- _TASK DESCRIPTION_
Return all lines of the data in which the string "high" occurs.

RECORDS PROVIDED section start

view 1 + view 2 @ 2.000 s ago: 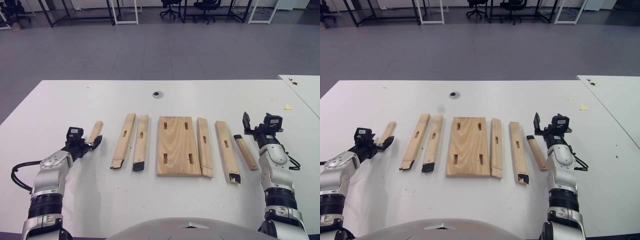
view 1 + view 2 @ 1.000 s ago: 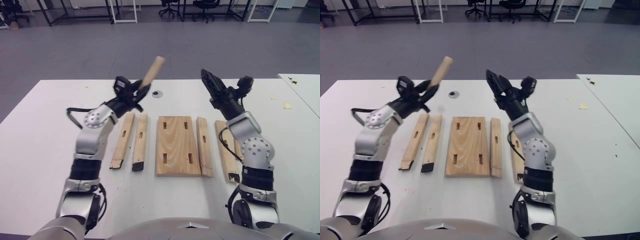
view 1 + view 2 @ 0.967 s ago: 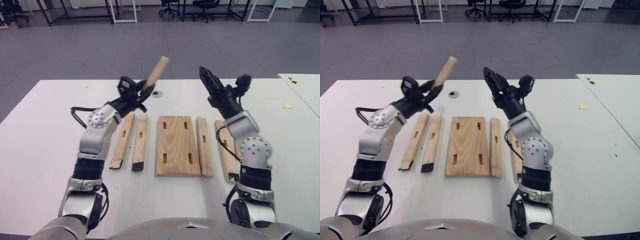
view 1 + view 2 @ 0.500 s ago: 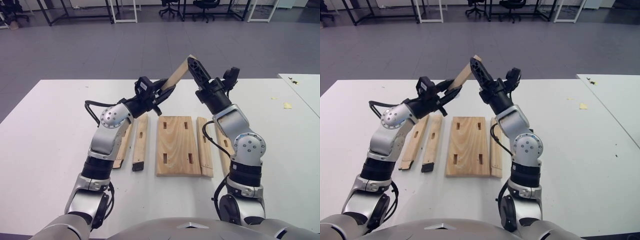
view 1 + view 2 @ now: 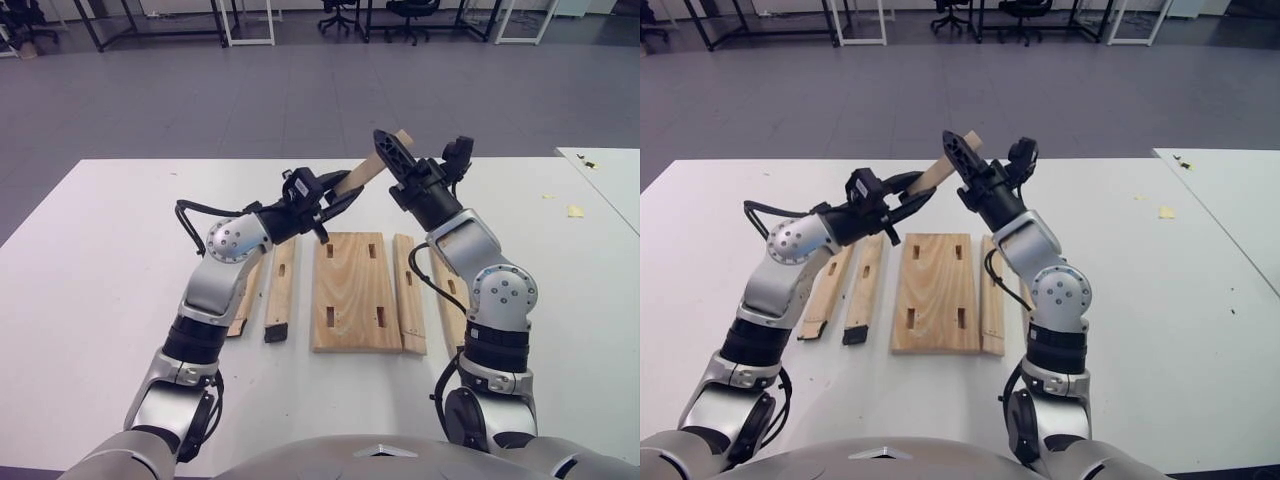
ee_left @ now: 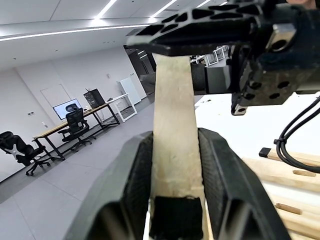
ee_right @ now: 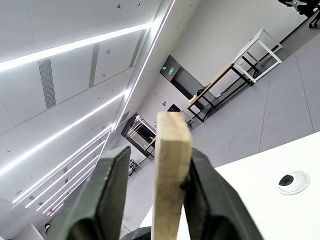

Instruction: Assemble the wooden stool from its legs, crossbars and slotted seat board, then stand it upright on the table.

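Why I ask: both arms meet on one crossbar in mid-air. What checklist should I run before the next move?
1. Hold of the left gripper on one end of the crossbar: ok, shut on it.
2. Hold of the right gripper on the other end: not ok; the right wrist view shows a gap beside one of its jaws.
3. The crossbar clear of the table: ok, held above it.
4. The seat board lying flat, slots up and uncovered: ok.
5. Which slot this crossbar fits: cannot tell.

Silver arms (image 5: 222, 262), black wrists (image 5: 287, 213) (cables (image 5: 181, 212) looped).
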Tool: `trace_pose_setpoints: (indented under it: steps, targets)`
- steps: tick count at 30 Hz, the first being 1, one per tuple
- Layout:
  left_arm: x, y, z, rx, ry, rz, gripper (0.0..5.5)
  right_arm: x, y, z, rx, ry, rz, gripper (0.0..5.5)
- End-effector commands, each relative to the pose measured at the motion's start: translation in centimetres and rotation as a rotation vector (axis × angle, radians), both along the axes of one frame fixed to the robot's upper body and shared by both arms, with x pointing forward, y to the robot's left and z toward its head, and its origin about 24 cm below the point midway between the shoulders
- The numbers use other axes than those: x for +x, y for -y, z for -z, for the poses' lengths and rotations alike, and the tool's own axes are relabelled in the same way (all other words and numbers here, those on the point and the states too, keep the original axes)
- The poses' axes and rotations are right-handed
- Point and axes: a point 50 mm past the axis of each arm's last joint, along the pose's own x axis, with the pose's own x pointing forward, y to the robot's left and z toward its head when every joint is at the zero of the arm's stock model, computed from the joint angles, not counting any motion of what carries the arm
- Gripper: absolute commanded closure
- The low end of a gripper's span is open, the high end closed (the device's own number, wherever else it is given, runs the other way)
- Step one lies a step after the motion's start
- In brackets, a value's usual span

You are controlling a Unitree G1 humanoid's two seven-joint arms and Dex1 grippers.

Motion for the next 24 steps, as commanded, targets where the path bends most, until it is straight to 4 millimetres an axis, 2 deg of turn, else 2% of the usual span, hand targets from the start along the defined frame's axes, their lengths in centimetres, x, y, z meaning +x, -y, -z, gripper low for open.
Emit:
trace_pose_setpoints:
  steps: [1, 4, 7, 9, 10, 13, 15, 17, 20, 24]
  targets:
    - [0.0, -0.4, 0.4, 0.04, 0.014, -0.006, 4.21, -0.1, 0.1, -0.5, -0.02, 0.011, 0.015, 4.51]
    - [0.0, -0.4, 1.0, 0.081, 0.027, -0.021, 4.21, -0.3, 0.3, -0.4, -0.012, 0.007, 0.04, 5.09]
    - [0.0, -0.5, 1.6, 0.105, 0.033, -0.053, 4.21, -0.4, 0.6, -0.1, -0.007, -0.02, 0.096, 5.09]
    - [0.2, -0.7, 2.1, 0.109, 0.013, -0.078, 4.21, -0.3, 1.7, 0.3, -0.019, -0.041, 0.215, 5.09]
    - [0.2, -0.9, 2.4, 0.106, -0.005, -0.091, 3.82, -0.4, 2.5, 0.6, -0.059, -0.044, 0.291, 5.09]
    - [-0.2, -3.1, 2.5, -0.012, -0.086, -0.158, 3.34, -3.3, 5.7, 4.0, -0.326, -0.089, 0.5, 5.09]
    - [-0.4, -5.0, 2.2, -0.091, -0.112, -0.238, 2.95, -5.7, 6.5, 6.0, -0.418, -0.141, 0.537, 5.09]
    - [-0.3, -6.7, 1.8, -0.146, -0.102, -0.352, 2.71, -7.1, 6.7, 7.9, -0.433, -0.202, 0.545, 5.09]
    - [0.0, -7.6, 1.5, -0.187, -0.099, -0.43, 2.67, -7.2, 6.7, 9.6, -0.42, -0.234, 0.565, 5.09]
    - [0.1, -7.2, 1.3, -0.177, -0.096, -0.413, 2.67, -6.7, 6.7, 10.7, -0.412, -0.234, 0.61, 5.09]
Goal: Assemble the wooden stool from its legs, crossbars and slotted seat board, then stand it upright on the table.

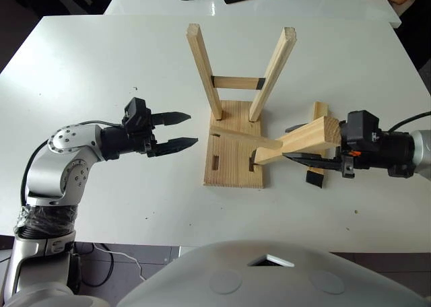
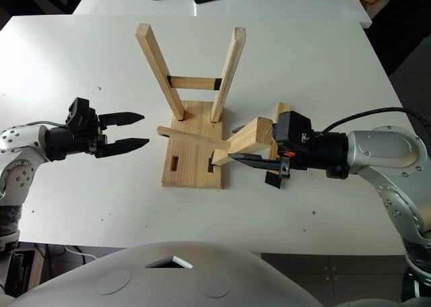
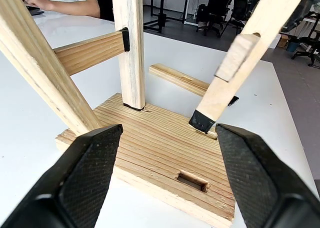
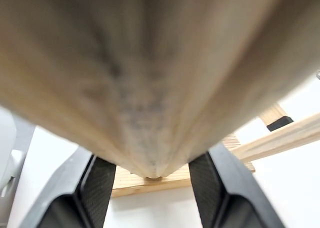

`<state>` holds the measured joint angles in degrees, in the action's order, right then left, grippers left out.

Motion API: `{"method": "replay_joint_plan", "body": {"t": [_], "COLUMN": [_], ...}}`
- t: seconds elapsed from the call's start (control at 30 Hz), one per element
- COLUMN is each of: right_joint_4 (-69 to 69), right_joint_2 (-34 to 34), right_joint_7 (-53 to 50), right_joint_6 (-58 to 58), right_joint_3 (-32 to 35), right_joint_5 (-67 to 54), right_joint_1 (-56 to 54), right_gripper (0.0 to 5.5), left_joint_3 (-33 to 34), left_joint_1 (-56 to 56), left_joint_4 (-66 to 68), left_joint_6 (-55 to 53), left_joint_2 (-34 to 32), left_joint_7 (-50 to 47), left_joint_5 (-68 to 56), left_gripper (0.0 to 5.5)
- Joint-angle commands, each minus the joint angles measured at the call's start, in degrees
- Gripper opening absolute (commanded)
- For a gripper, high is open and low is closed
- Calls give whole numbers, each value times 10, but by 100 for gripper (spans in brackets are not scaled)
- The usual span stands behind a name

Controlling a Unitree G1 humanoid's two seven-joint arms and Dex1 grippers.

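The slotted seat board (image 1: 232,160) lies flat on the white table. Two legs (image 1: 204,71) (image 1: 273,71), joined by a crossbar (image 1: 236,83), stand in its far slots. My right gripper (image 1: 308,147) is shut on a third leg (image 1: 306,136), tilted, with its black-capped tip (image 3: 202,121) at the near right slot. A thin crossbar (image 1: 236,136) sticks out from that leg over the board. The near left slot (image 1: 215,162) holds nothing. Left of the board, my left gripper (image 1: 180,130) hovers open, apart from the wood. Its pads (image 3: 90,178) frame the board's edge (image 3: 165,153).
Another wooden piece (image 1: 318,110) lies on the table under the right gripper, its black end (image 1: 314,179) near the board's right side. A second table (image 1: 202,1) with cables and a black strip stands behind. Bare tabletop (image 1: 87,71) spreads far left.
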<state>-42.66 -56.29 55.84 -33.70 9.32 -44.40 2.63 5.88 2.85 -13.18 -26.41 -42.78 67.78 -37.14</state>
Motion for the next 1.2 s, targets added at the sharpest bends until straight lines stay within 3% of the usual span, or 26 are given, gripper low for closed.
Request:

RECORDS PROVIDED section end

- _RESULT OF THE EXERCISE_
- The low end of a gripper's span is open, the high end closed (the device's own number, wherever else it is given, runs the other way)
- For a gripper, high is open and low is closed

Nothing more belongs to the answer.